JSON: Fun for Everyone!
Published on December 14, 2017Friends! Settle in, I've got a good one for you today. I want to talk to you all about my favourite data-interchange format! What's that? Nobody has a favourite data-interchange format? Nonsense! Everyone has one. Mine is JSON. Heard of it? Yeah, I thought so.
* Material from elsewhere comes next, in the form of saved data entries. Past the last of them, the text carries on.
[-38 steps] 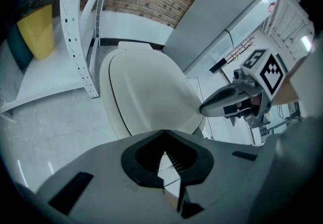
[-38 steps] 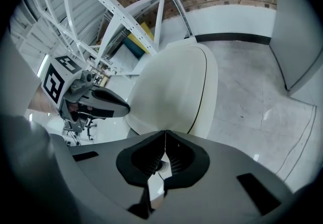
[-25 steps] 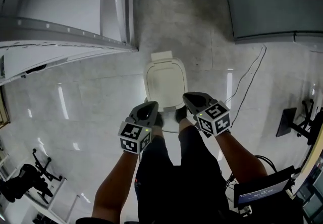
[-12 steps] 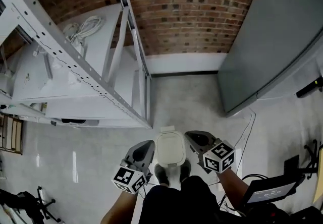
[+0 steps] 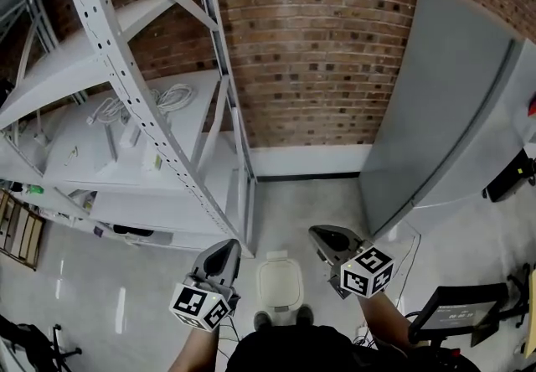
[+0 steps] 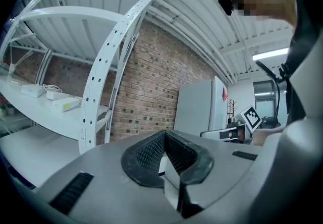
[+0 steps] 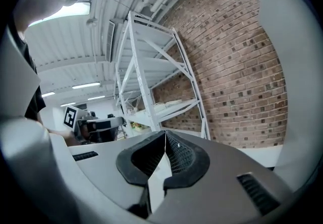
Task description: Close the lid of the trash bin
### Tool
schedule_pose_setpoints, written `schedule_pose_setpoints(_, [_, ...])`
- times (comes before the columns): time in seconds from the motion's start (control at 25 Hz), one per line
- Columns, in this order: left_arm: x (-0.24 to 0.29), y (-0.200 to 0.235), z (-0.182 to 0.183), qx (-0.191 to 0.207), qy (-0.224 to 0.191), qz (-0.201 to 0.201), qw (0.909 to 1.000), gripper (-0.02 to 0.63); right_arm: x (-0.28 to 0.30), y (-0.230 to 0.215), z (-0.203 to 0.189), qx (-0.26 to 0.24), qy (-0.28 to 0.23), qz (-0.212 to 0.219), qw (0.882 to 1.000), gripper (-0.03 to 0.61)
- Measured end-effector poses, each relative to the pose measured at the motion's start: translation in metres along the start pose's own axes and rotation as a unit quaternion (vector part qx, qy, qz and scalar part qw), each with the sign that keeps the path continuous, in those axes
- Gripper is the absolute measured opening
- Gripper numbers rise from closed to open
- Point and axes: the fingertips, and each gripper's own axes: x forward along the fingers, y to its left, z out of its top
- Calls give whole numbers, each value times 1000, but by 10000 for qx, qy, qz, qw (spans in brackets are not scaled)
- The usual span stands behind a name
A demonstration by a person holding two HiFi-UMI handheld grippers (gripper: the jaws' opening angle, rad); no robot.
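The white trash bin (image 5: 280, 285) stands on the floor at the bottom of the head view, its lid lying flat on top. My left gripper (image 5: 224, 248) hovers left of the bin and my right gripper (image 5: 322, 234) to its upper right, neither touching it. The left gripper view shows the left gripper (image 6: 164, 135) with its black pads met and nothing between them. The right gripper (image 7: 165, 133) is shut the same way in its own view. Both gripper views look up at wall and ceiling, so the bin is hidden in them.
A white metal shelving rack (image 5: 126, 111) with coiled cables (image 5: 172, 98) fills the left. The brick wall (image 5: 318, 69) lies behind, and a tall grey cabinet (image 5: 452, 111) stands at the right. A black stand (image 5: 456, 307) is at the lower right. The person's shoes (image 5: 262, 319) are beside the bin.
The head view has tilted up from the floor to the wall, so the bin slid to the frame's bottom. Both grippers moved apart, off the bin's front. The lid stays down.
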Motion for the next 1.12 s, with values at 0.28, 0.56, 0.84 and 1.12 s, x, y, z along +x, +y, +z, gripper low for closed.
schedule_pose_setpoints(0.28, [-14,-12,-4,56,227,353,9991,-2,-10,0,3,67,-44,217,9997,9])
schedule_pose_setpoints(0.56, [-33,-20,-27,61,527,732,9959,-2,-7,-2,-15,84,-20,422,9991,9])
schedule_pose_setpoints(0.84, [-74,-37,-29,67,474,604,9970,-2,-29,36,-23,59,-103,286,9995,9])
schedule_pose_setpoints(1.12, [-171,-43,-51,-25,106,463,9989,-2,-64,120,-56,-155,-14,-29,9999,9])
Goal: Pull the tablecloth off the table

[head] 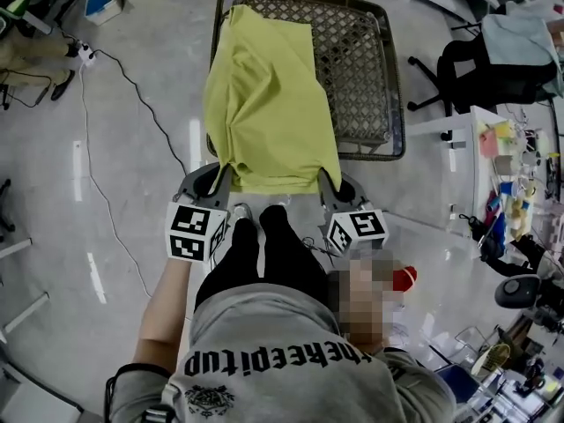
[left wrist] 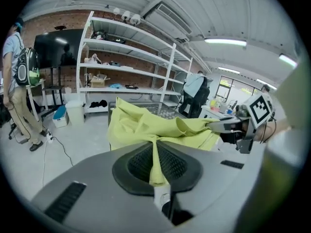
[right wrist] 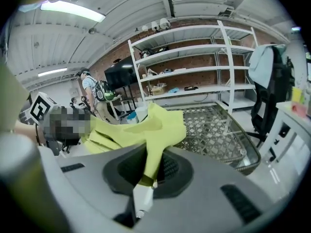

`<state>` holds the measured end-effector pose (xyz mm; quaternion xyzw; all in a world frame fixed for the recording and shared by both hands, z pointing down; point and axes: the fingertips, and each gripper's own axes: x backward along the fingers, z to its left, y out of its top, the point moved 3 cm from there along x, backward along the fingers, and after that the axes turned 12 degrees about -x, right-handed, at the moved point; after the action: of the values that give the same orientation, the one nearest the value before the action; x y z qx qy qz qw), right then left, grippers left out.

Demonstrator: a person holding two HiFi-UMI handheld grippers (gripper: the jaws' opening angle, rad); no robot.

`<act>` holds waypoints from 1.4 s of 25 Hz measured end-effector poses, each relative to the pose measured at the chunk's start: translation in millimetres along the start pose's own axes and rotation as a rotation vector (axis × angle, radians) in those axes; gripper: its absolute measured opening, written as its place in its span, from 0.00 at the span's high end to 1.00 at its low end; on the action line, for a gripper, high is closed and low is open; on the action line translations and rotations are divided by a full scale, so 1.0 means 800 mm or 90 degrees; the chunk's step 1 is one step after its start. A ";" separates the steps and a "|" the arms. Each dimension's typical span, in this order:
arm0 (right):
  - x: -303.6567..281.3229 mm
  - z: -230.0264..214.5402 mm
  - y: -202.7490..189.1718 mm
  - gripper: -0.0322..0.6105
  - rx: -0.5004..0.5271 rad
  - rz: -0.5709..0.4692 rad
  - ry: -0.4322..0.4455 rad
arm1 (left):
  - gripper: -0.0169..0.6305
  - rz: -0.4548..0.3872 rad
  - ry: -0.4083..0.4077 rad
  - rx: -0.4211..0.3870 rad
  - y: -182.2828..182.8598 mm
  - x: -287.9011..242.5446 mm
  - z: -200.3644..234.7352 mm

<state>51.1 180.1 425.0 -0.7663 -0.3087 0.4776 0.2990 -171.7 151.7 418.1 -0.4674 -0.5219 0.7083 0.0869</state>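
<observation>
A yellow-green tablecloth (head: pixel 264 104) lies bunched over the left half of a woven wicker table with a glass top (head: pixel 357 69). Its near edge is lifted off the table's front. My left gripper (head: pixel 218 176) is shut on the cloth's near left corner, and my right gripper (head: pixel 328 181) is shut on the near right corner. In the left gripper view the tablecloth (left wrist: pixel 156 157) runs pinched between the jaws and spreads out beyond. In the right gripper view the tablecloth (right wrist: pixel 154 152) is pinched the same way, with the bare table (right wrist: pixel 214 125) behind it.
A black office chair (head: pixel 493 69) with a jacket stands right of the table, next to a cluttered white desk (head: pixel 507 166). A cable (head: pixel 115 130) crosses the floor at left. White shelving (left wrist: pixel 126 72) lines the brick wall, and a person (left wrist: pixel 22 96) stands far left.
</observation>
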 end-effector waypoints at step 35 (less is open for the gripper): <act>-0.141 -0.015 0.248 0.91 0.054 -0.093 0.053 | 0.94 -0.085 0.045 0.034 0.184 -0.090 0.150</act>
<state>59.4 -32.5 342.0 -0.7475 -0.3308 0.4347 0.3779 -168.7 -36.1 340.6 -0.4539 -0.5292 0.6978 0.1645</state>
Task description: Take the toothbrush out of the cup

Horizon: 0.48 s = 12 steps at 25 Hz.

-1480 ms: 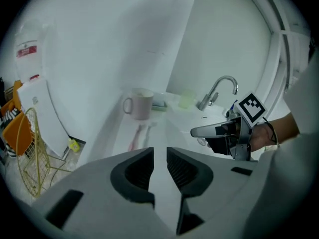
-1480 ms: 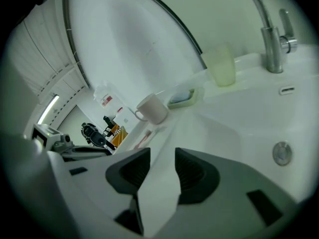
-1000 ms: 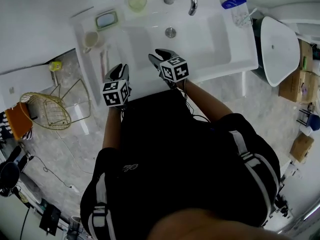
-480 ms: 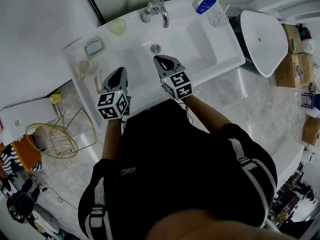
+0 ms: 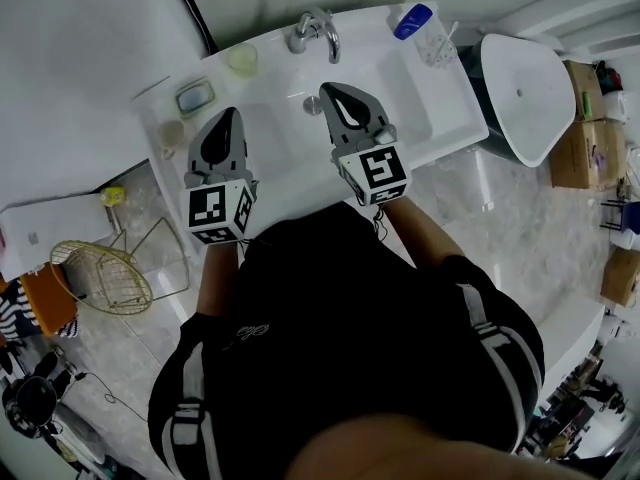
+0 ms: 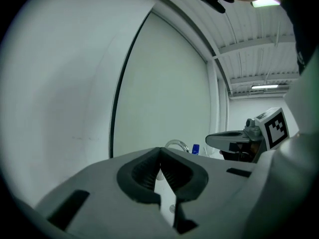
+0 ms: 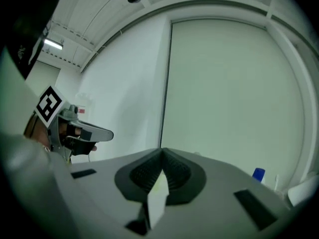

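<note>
A person stands at a white washbasin (image 5: 425, 108), holding a gripper in each hand above it. The left gripper (image 5: 227, 116) and the right gripper (image 5: 330, 90) both have their fingers pressed together, with nothing between them. The toothbrush (image 5: 450, 32) stands in a clear cup (image 5: 437, 48) at the basin's back right corner, well apart from both grippers.

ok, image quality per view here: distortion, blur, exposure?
Head view: wide-angle bowing of the sink edges, sharp, black clothing underexposed. Left gripper view: fisheye circle, black corners, ceiling light blown out. Right gripper view: same fisheye, close right gripper soft.
</note>
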Available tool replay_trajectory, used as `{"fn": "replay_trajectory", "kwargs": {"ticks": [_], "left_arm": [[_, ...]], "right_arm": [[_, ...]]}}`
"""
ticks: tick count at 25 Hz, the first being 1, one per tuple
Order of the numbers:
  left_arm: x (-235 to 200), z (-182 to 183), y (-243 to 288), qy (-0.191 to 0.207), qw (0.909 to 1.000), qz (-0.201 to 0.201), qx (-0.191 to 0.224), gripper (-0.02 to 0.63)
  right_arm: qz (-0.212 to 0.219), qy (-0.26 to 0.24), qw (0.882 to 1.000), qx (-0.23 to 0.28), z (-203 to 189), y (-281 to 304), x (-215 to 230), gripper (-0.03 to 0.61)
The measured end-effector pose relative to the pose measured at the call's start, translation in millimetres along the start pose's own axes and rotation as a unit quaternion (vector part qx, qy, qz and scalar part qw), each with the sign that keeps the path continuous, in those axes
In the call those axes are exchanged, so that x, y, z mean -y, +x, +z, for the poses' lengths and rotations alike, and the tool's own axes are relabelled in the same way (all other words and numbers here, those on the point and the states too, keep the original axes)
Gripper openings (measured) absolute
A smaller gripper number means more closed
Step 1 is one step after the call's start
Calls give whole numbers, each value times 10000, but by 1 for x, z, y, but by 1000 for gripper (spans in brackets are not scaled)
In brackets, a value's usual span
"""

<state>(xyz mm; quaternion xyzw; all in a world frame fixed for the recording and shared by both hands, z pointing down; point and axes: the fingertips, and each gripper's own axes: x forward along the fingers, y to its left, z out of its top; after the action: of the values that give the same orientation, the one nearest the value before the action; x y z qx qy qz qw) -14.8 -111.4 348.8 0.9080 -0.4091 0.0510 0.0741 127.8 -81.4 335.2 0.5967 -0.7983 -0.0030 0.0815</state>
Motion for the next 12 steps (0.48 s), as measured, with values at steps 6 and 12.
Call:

It's everywhere in the web world. I'm not going to go into the details of what JSON is in this post, or what it stands for, or where it comes from, but if you're interested in that information, check out www.json.org. What I want to talk about here is some tricks to handling large amounts of JSON in a sane, speedy fashion. Because nobody likes crashing their text editor trying to open a 400mb JSON file holding 85,000 records with upwards of 20 fields each, because they're trying to find out the lowest value of one particular field. Yeah, definitely did that to myself at least once. It took an embarrassingly long time until I realized that there must be a better way, but once I found it, hoooo boy. Things improved, let me tell ya.
So. Down to brass tacks. The first thing I'm gonna need to you to do, is go
ahead and download a fun little command-line program called jq
. You can read
about it at https://stedolan.github.io/jq/. If
you're using a Mac, you can install it with Homebrew. Otherwise, there's all
kinds of fun instructions if you follow that link. jq
, if you haven't heard of
it, is a command-line JSON parser. It's written in C, and it's super powerful,
in the right hands. In the wrong hands, well, luckily for us, it won't do much.
At it's most basic, it'll take a single-line JSON string and pretty-print it for
you.
This:
{"name": "Mike", "age": 27, "occupation": "developer", "likesPizza": true}
Turns into this:
{
"name": "Mike",
"age": 27,
"occupation": "developer",
"likesPizza": true
}
Not a huge deal when you're dealing with such a short string, but the real power comes out when you start operating on a bigger dataset.
Take, for example, the aforementioned 400mb, 85,000 record JSON file. Try
opening that in any text editor and you'll have a bad time. Even worse, try
searching for a particular value within that text editor. It's trouble. Trust
me, I've tried. This is where jq
really shines. Let's say that you want to
pull out the most recent timestamp from a record in that file. Print the file
with cat
, pipe the output to jq
, and provide a complex-looking set of
arguments. Ta-Da! You've got the value. The full command looks like this:
cat ~/path/to/file.json | jq '[.[]."timestamp" | strptime("%m/%d/%Y") | todate] | sort | last'
Without going into too much detail, the arguments passed to jq
allow you to
access particular fields on each object, parse them to a standard timestamp
format, sort them, and take the last. Operating on the 400mb file, it takes
about a second to run that command. Pretty impressive, if you ask me.
Another recent use case I found is to return records that match a particular filter. Say you want to pull all records matching a particular name.
cat ~/path/to/file.json | jq '.[] | select(.name == "mike")'
Pretty neat huh?
Other Fun JQ Stuff As some of you may know, I'm a fan of Vim (well,
specifically Neovim) for the vast majority of my code editing needs. Vim
integrates super well with command line tooling like jq
, so I've got a few
useful little custom vim functions to manipulate JSON in a sane way. I like to
have the ability to minify or prettify my JSON files as I'm workin, and in Vim,
invoking jq
from within the editor is dead easy. I've got two short VimScript
functions that I've mapped to easy shortcuts.
function PrettyPrintJSON()
:%!jq '.' -M
endfunction
function! MinifyJSON()
:%!jq '.' -cM
endfunction
I know I'm not the only person to do this, and I think I found this post, which I used as inspiration for my functions, but feel free to shamelessly copy these and make them your own.
That's all I've got for the moment! Happy data-interchanging!